Поезд, связывающий Бреслау-Берлин-Кенигсберг, воскресенье 2 марта 1924 года, шесть часов вечера
Мок сидел один в пустом железнодорожном вагоне, который был последним в составе. Он пытался занять свои мысли каким-то иным процессом, чем своим ожиданием трибунала в Кенигсберге, и чем-то другим, кроме топора, который упадет на его шею. Прикованный наручниками к деревянной скамье, он попытался вывернуть шею, чтобы рассмотреть трех угрюмых, молчаливых людей из эскорта. Они сидели в конце большого вагона третьего класса с жесткими, неудобными скамейками, лишенными всех купе.
Сквозь щели в окнах дула в Мока холодная влага. Он ненавидел поездки и поезда. Это ненавистное окружение всегда лишало его уверенности. Так было и сейчас. Он был уже не тюремным королем, а замерзшим, заклятым и жалким преступником, который ехал на свидание с палачом.
Его охранники играли в карты и высмеивали друг друга. Они, должно быть, были очень хорошими коллегами, никто из них не реагировал агрессией на подколы других. Иногда они приглушали голос. Мок догадался, что говорили тогда о нем. Ему хотелось поговорить с ними о чем угодно, чтобы хоть на мгновение отвлечься от снежной грязи за окном и от треугольного капюшона палача с прорезями для глаз. Однако попытки вступить в контакт они пресекли презрительным молчанием. Даже когда он попросил выйти в уборную, один из его охранников пнул к нему горшок, а затем с выражением отвращения на лице вылил содержимое через окно.
Мок дрожал от холода и пытался вспомнить город на Преголе, в котором во время войны провел несколько месяцев в военном госпитале. Однако это не были хорошие воспоминания. Поэтому они не помогли ему заглушить невольные предположения.
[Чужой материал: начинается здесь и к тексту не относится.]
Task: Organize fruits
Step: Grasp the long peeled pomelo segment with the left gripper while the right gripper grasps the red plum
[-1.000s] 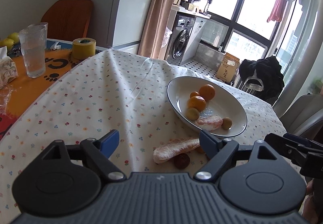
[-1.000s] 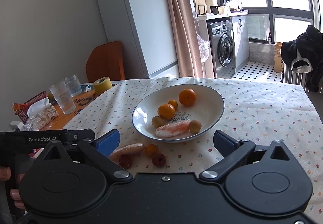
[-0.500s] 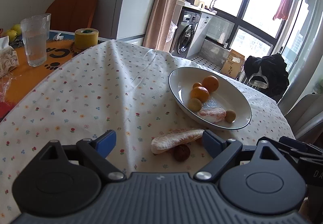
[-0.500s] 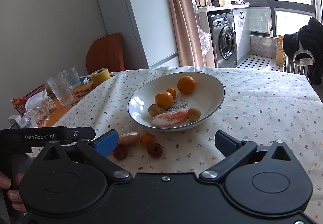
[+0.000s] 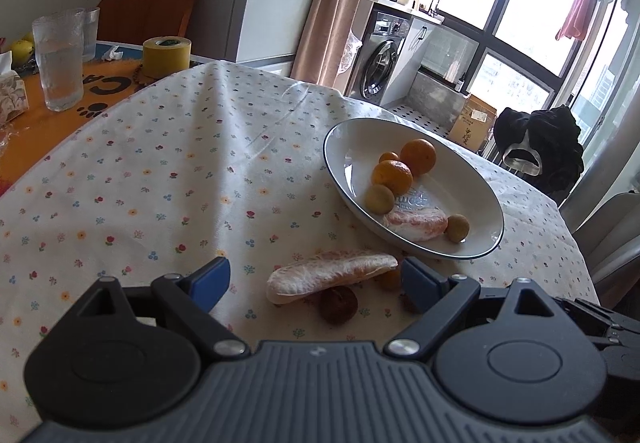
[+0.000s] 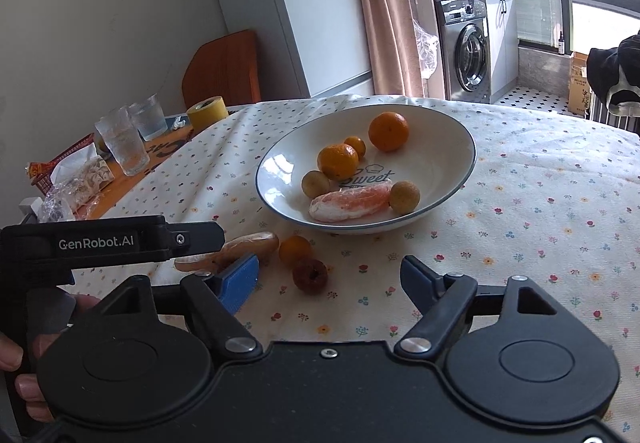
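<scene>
I am picking up the fruits that lie loose on the worktop (image 5: 140, 171) so they can join the others in the white bowl (image 6: 448, 123). My left hand-held gripper (image 5: 316, 281) is wide open and holds nothing. It sits low, with the peeled pomelo slice (image 5: 332, 275) right between its blue fingers. A dark dried fruit (image 5: 338, 305) lies just beside the slice, and a small orange (image 6: 295, 250) sits near it, close to the bowl's rim. My right hand-held gripper (image 6: 330, 281) is wide open too, also with nothing in it, and points at the dark dried fruit from a little way back.

The bowl already has two big oranges, a small one, two little yellow-brown fruits and another pomelo slice inside.

I think the next move is to close the left fingers softly on the slice. It looks squishy, so a hard squeeze could mash it. Then I lift it over the rim and set it down in a bare spot.
</scene>
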The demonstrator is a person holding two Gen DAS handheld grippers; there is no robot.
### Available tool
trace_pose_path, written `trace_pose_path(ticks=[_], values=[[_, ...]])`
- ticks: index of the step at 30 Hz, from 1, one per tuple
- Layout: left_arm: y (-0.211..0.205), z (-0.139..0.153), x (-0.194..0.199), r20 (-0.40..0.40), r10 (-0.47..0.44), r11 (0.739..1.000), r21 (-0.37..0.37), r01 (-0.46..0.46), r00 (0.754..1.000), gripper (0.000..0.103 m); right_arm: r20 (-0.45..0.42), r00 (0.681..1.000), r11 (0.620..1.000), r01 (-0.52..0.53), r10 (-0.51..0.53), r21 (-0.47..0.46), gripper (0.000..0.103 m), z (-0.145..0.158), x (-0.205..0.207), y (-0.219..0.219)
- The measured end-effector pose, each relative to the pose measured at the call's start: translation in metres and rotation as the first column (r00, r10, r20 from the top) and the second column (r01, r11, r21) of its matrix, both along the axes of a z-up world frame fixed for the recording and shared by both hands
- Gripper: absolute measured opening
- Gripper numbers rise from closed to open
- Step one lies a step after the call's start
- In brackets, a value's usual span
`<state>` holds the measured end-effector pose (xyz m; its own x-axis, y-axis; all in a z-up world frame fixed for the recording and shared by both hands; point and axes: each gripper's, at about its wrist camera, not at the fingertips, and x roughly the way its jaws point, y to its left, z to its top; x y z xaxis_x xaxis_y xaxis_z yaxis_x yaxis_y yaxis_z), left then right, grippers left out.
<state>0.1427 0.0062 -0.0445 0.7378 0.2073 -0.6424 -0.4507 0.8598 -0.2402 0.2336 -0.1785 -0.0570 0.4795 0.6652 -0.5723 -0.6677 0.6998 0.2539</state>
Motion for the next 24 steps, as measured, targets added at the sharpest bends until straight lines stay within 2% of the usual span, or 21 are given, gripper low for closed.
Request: trace_pose_path(ticks=[6,10,13,17,20,24], values=[[-0.001,-0.001,0.004,0.01,0.022,1.0,0.006,-0.022,1.0,0.091,-0.03,0.999,0.999,-0.044,0.043,-0.017,0.062,-0.005,0.01,0.011],[-0.001,-0.001,0.004,0.03,0.034,0.999,0.03,-0.034,0.999,0.091,-0.044,0.998,0.998,-0.055,0.054,-0.021,0.058,-0.012,0.014,0.019],[0.001,-0.005,0.005,0.03,0.029,0.999,0.016,-0.03,0.999,0.091,-0.054,0.996,0.998,-0.067,0.066,-0.013,0.053,-0.018,0.014,0.022],[0.001,-0.012,0.008,0.018,0.03,1.0,-0.002,-0.03,0.999,0.091,-0.048,0.997,0.998,-0.064,0.063,-0.016,0.041,-0.025,0.016,0.028],[-0.002,-0.017,0.01,0.011,0.036,0.999,0.002,-0.036,0.999,0.091,-0.026,0.998,0.997,-0.063,0.063,-0.033,0.022,-0.025,0.015,0.03],[-0.008,-0.023,0.014,-0.001,0.047,0.999,0.007,-0.047,0.999,0.091,-0.05,0.997,0.998,-0.066,0.065,-0.011,0.022,-0.025,0.017,0.024]])
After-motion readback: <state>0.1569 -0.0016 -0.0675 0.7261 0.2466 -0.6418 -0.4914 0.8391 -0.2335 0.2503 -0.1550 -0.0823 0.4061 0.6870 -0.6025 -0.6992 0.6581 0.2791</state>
Близость смерти была в его тюремном царстве чем-то далеким и нереальным. Предчувствие смерти редко охватывает самонадеянных деспотов. Зато в месте расставания, каким являются вокзалы и поезда, в неотапливаемом и воняющем клопами вагоне, оно было чем-то реальным и неизбежным.
У меня впереди еще семнадцать часов, думал он, семь часов езды до Берлина и десять до Кенигсберга на жесткой скамье, к которой я прикован. А потом автомобиль, который отвезет меня на место казни, где его будут ждать топор и пень, в который впитались уже литры крови.
Затихли звуки карточной игры и подшучивания. До его ушей донесся шепот. Он не мог разобрать слов, хотя на мгновение ему показалось, что стражники обсуждают часы и каждый настаивает на том, что его хронометр лучше и точнее. Затем один из них прошел мимо и направился к передней части вагона. Несмотря на постоянное напряжение, Мок почувствовал, что его охватывает сонливость. Когда засыпал, ему показалось, что кто-то накинул ему на голову капюшон на рынке в Кенигсберге. А потом раздался пронзительный скрежет пилы. Однако он не был настолько громким, чтобы лишить его благодати сна.
Разбудили его неподвижность поезда и пронзительный холод. Поезд стоял, а его освещение совсем погасло. Мок свободной рукой достал из кармана пиджака часы. Он нащупал пальцами девятый час. Он проспал два часа. Он встал со скамьи и потер ладонью онемевшие ягодицы. Он оглядел вагон. Охранников не было. Не было ни пальто, ни шляп. Единственным воспоминанием о его церберах был окованная трость, прицепленная к вешалке. Один из них забыл взять ее, подумал он. Где я? Почему поезд стоит? Где мои охранники?
Он посмотрел в переднюю часть вагона и заметил открытую дверь, через которую падали снежинки. Он переместился к центру вагона, так далеко, что у него заболело окованное запястье руки. Да, он не ошибся. За мокрым и тонким слоем снега снаружи виднелась темная стена леса, отражавшаяся от светлеющего неба. Он понял, что скрежет пилы в его сне на самом деле был скрежетом крюка и железного уха в муфте, соединяющей вагоны. Исчез поезд, исчез предпоследний вагон.
Был только последний, а в нем он — прикованный к скамье узник. Он посмотрел налево и заметил домик обходчика. В одном из окон стояла погасающая керосиновая лампа. В этом слабом сиянии он заметил какое-то движение. Тень за тенью. В сторону поезда шли люди. Они приближались к открытой двери. Один из них поднялся по ступенькам и зажег фонарь. И тут Моку показалось, что сердце разбухло у него в горле. Потому что в свете фонаря он увидел палача. На нем был длинный плащ, высокая треугольная шапка и маска с круглыми стеклянными отверстиями для глаз, удлиненная в форме птичьего клюва.